### What you need to do:
Reproduce exactly, with no other output, every line of the data below from the line containing "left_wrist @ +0" to the end, inclusive.

### Information shown:
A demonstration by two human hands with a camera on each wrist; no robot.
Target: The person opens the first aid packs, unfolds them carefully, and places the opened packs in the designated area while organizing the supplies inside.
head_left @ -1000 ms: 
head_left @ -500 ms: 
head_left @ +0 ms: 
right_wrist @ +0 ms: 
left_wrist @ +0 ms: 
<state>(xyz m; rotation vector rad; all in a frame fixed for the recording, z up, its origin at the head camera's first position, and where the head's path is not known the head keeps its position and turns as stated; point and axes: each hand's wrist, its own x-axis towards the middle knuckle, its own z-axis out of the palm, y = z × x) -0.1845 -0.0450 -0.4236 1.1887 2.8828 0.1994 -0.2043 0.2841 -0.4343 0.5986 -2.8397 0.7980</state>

### Task result:
left_wrist @ +0 ms: 
<state>(xyz m; rotation vector rad; all in a frame fixed for the recording, z up, its origin at the head camera's first position, and where the head's path is not known the head keeps its position and turns as stated; point and axes: each hand's wrist, its own x-axis towards the middle knuckle, its own z-axis out of the palm, y = z × x) -0.1845 -0.0450 -0.4236 1.1887 2.8828 0.1994 -0.2043 0.2841 -0.4343 0.5986 -2.8397 0.7980</state>

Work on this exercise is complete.